## What you are asked to do:
Retype exactly what runs from the first line of the data to the line with "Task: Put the", keeping both of those lines and skipping pictures.

## Data extract:
====================

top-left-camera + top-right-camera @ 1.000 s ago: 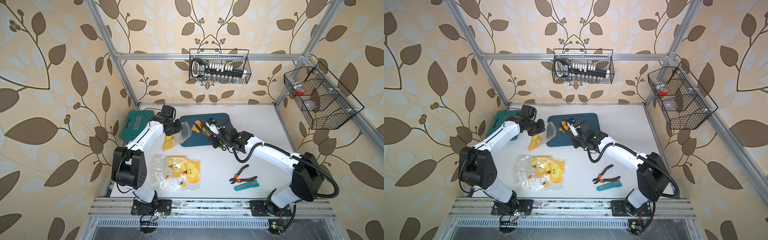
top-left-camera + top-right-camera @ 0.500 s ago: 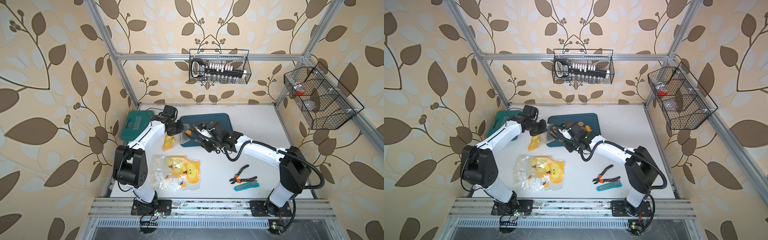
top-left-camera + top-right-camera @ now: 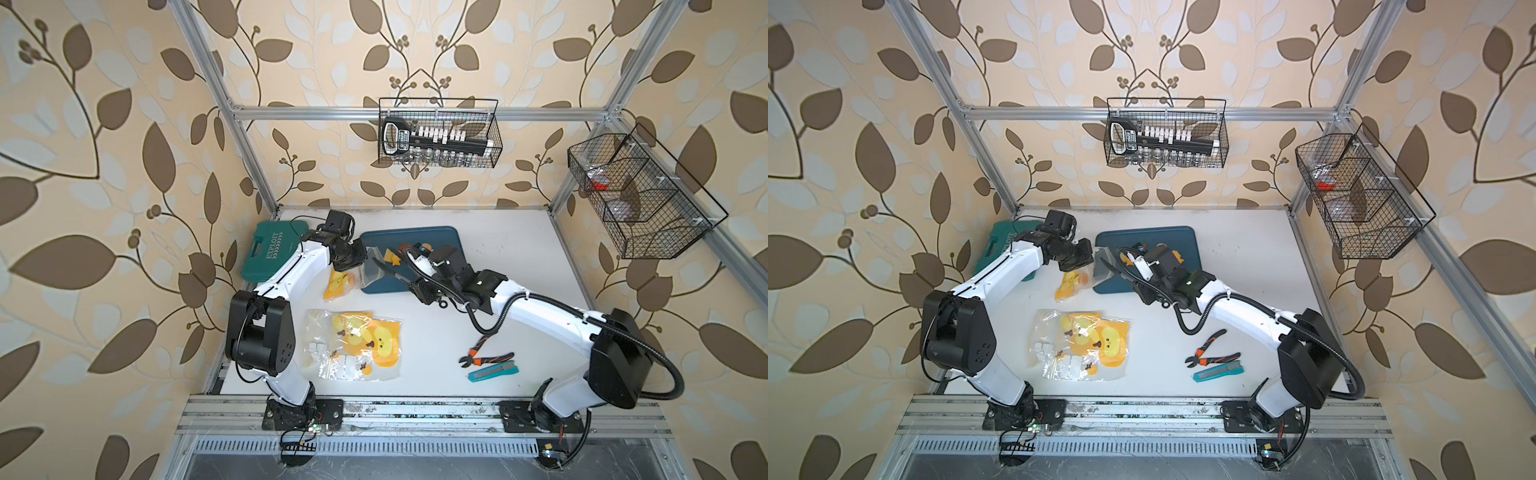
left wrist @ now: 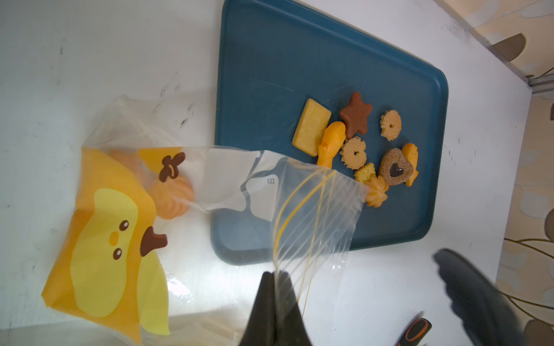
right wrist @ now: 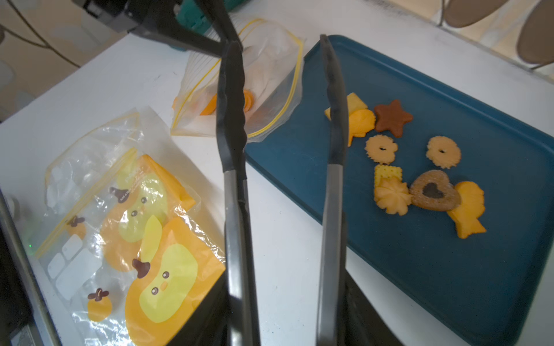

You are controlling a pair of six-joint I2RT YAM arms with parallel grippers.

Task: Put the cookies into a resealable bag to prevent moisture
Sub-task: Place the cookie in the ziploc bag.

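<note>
Several cookies (image 5: pixel 431 191) lie on the blue tray (image 5: pixel 479 284); they also show in the left wrist view as cookies (image 4: pixel 356 140) on the tray (image 4: pixel 299 60). My left gripper (image 4: pixel 274 274) is shut on the rim of the clear resealable bag (image 4: pixel 209 179), holding its mouth up at the tray's edge. An orange swirl cookie (image 4: pixel 172 197) lies inside the bag. My right gripper (image 5: pixel 284 299) is shut on black tongs (image 5: pixel 230 90). The tongs are spread apart with nothing between them, and their tips reach the bag's mouth (image 5: pixel 269 75).
A pile of spare duck-print bags (image 3: pixel 357 345) lies near the front. Orange-handled pliers (image 3: pixel 484 357) and a teal utility knife (image 3: pixel 492 372) lie at the front right. A green tool case (image 3: pixel 274 253) sits at the back left. Wire baskets (image 3: pixel 438 133) hang on the walls.
The right arm has swung the tongs left from over the tray to the bag's mouth. The tongs have spread wider. The left gripper has kept its hold on the bag.
</note>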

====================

## Response for this exercise:
top-left-camera + top-right-camera @ 1.000 s ago: 
top-left-camera + top-right-camera @ 0.500 s ago: 
top-left-camera + top-right-camera @ now: 
left wrist @ now: 
right wrist @ now: 

You are controlling a pair of six-joint I2RT YAM arms with parallel grippers.

Task: Put the cookies into a resealable bag to prevent moisture

With the answer given, the exercise is closed.